La historia de Lyudmila Poltarakova lleva esa dinámica a una acusación de violación. Ella afirma que el comandante de regimiento Sergey Zhitkov empezó llamándola para masajes y después se volvió agresivo. Poltarakova sostiene que Zhitkov la violó en febrero de 2025 y que la violencia continuó durante marzo. La acusación no ha sido establecida por una sentencia pública.

Poltarakova dice que después se le exigieron servicios sexuales para otro militar de alto rango. Tras enfrentarse a la situación fue trasladada a otro batallón médico, pero asegura que antes la obligaron a firmar una declaración afirmando que Zhitkov no había ejercido violencia contra ella. Explicó que aceptó por miedo a las consecuencias para su servicio.

En junio de 2026, según Verstka, Poltarakova denunció formalmente la supuesta violación ante un fiscal militar. Después afirmó que intentaban enviarla con urgencia al frente y que temía que la orden pudiera utilizarse para acabar con ella.

El 30 de junio, una publicación independiente identificó a Poltarakova como contratista del 370.º Batallón Médico Separado. En su mensaje habló de más de 80 mujeres condenadas que habían firmado contratos con el Ministerio de Defensa y describió su trabajo en equipos de evacuación en la primera línea. El 1 de julio se informó de otro mensaje suyo: decía haber recibido una orden urgente de ir al frente y temer por su vida.

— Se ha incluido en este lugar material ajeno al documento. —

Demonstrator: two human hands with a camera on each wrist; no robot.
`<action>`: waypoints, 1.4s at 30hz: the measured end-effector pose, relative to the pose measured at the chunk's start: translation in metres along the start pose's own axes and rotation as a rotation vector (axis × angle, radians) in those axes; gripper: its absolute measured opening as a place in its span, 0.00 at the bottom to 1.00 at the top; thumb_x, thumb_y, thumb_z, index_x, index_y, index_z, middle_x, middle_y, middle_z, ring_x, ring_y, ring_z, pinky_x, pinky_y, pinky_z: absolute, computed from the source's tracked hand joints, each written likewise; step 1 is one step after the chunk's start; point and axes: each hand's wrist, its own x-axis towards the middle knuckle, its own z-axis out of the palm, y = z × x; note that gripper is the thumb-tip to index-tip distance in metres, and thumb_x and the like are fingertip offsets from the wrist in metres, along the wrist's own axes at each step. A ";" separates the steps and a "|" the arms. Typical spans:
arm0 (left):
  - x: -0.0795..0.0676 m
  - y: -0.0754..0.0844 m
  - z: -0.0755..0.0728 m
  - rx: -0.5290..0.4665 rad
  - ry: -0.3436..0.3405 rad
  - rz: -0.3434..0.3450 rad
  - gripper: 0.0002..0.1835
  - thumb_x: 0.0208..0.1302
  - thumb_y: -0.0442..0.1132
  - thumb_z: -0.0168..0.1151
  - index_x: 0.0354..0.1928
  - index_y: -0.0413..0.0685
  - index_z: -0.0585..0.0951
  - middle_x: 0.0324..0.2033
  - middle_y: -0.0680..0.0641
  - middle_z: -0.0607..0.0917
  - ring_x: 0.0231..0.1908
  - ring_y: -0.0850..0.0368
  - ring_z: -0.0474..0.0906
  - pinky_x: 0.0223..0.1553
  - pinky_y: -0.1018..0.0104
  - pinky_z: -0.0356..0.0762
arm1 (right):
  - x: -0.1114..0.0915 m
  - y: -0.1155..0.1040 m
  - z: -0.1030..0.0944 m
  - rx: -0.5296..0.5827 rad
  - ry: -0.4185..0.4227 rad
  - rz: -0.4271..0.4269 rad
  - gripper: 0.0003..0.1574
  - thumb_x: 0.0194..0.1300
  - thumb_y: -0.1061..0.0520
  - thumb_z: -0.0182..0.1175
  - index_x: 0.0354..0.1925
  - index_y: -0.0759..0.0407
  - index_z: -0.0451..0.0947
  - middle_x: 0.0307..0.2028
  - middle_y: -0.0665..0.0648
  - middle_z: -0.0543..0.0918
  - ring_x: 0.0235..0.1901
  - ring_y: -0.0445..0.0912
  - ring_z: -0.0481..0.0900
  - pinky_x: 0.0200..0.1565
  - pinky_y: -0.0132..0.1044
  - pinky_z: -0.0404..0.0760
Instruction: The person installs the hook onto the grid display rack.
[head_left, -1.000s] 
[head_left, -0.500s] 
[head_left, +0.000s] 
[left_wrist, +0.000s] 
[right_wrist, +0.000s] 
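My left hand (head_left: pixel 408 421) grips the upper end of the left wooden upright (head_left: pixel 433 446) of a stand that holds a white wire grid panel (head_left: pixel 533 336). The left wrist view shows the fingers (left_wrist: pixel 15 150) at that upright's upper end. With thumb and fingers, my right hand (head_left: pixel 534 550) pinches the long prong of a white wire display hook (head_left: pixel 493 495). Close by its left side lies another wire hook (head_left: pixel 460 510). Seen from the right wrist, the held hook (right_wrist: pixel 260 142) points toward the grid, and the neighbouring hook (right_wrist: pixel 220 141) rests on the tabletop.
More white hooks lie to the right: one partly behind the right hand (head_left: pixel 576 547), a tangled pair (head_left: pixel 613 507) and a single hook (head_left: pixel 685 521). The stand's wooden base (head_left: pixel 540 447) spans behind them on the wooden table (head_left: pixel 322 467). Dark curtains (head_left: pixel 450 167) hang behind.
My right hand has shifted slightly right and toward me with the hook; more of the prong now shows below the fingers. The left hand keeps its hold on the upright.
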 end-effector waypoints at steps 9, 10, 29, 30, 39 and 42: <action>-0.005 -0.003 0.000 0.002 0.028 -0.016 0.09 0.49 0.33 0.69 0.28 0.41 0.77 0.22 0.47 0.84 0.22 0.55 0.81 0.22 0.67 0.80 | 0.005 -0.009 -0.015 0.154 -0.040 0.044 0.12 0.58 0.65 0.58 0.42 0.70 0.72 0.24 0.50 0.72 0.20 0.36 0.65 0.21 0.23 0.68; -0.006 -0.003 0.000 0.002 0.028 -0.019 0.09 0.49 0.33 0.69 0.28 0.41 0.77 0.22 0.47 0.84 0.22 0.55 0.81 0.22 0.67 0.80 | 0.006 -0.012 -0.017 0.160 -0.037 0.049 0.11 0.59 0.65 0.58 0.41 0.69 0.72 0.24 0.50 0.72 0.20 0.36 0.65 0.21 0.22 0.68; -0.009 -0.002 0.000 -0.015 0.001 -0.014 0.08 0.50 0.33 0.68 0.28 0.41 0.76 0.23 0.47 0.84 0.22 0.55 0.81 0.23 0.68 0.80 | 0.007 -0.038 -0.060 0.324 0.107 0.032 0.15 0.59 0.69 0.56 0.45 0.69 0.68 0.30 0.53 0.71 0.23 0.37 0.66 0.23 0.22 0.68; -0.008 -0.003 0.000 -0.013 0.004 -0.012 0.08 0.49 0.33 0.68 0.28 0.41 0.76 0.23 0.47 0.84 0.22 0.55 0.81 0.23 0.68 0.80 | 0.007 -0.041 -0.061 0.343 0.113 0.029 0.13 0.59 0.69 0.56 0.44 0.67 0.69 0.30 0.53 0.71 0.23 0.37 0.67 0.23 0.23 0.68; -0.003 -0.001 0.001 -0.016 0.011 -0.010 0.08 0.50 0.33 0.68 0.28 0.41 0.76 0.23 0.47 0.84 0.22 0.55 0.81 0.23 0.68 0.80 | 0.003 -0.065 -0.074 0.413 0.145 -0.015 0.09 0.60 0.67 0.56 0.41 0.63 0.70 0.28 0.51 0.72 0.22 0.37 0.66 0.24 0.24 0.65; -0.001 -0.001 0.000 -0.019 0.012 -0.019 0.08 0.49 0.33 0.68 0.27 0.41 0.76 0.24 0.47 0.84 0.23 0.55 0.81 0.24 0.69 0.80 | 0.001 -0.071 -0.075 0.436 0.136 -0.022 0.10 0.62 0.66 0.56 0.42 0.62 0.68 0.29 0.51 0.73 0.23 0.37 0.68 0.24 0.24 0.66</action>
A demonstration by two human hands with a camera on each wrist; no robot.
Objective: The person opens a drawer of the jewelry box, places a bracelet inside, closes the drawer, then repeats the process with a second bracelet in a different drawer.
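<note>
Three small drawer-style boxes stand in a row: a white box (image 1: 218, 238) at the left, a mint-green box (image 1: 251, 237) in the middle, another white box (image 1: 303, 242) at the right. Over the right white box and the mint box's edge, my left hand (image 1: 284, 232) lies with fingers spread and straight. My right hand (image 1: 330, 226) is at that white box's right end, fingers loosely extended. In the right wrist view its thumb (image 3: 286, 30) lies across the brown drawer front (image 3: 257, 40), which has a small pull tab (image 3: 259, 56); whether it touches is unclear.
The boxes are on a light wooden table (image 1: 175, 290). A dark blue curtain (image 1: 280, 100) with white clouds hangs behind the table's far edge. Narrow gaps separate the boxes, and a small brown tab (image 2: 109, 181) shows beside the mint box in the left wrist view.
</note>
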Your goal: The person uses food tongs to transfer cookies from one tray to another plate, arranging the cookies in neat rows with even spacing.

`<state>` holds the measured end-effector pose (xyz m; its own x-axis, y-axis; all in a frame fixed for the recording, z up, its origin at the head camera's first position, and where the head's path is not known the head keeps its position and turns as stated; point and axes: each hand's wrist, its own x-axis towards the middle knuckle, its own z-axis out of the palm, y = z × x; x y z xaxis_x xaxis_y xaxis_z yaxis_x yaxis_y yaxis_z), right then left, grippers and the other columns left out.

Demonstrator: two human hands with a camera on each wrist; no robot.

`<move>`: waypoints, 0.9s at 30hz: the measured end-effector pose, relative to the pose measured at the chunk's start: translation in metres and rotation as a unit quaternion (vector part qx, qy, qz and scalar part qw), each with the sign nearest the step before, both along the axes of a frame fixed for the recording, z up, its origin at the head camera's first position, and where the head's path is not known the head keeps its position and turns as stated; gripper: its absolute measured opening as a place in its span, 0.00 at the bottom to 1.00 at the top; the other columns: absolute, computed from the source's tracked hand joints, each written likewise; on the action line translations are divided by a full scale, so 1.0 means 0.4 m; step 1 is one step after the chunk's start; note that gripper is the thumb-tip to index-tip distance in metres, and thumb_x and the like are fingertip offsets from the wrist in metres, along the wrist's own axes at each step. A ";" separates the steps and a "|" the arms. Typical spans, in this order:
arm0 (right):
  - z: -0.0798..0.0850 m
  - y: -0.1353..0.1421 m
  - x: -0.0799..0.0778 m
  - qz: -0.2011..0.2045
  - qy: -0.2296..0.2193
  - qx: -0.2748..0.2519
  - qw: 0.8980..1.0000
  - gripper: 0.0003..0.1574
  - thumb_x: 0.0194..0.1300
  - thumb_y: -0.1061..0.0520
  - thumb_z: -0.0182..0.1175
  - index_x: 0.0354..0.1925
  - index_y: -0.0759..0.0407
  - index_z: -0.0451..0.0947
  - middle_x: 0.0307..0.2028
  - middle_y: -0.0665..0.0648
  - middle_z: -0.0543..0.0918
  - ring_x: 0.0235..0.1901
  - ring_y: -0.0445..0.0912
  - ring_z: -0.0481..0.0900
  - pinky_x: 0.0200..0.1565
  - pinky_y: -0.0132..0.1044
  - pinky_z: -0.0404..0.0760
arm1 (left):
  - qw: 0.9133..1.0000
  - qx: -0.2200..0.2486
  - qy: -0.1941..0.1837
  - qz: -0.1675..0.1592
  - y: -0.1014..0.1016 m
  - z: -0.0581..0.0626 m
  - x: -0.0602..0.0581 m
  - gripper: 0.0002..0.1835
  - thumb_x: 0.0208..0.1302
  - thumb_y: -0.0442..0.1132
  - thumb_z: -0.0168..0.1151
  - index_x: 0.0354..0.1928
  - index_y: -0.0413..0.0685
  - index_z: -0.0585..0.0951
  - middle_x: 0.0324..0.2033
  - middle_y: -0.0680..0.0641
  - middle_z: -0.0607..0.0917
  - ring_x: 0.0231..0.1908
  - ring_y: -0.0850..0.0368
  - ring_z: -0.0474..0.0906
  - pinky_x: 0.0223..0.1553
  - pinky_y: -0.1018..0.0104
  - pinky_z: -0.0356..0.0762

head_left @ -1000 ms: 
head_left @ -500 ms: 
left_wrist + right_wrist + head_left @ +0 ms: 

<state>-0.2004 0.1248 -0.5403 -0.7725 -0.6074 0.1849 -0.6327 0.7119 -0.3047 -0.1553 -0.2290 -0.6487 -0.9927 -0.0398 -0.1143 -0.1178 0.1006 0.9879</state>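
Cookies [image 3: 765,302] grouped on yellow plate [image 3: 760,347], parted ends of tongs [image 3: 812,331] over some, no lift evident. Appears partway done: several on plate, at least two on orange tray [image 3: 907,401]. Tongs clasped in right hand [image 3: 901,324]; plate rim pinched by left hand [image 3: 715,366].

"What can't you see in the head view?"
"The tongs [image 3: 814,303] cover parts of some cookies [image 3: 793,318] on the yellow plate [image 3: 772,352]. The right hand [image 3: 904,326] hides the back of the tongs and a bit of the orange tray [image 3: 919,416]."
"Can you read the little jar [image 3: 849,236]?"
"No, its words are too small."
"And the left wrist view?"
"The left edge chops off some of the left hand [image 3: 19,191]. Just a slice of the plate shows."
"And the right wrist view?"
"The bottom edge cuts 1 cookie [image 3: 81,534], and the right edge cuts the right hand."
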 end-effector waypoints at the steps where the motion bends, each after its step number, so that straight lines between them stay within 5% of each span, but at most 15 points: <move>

Verstka informó más tarde de que Poltarakova estaba viva y se encontraba en la primera línea. Según el medio, las autoridades abrieron una causa penal contra ella por negarse a cumplir una orden de combate, mientras que no se abrió una causa por la denuncia de violación. No hay documentos procesales públicos en las fuentes disponibles que permitan confirmar de manera independiente esos dos estados.

La cronología general también ha cambiado con el tiempo. El año 2024 sirve para ubicar la fase estudiada por la nueva investigación, pero no el inicio del reclutamiento femenino. Current Time informó ya en marzo de 2023 de mujeres sacadas de colonias y del papel de reclutadores del Ministerio de Defensa. RFE/RL entrevistó posteriormente a una mujer que firmó un contrato desde prisión en verano de 2023 y trabajó como enfermera en la región de Donetsk. Ella también relató avances no deseados de soldados y promesas que no coincidieron con la realidad.

La evolución del sistema muestra cómo una política de personal puede convertirse en un problema de derechos y control institucional. Cuanto más depende una recluta de la promesa de libertad y de un destino menos peligroso, mayor es el poder de quien aparenta poder concedérselos. La siguiente fase dependerá de si la denuncia de Poltarakova genera una investigación separada de la misma cadena de mando que sigue decidiendo dónde debe servir.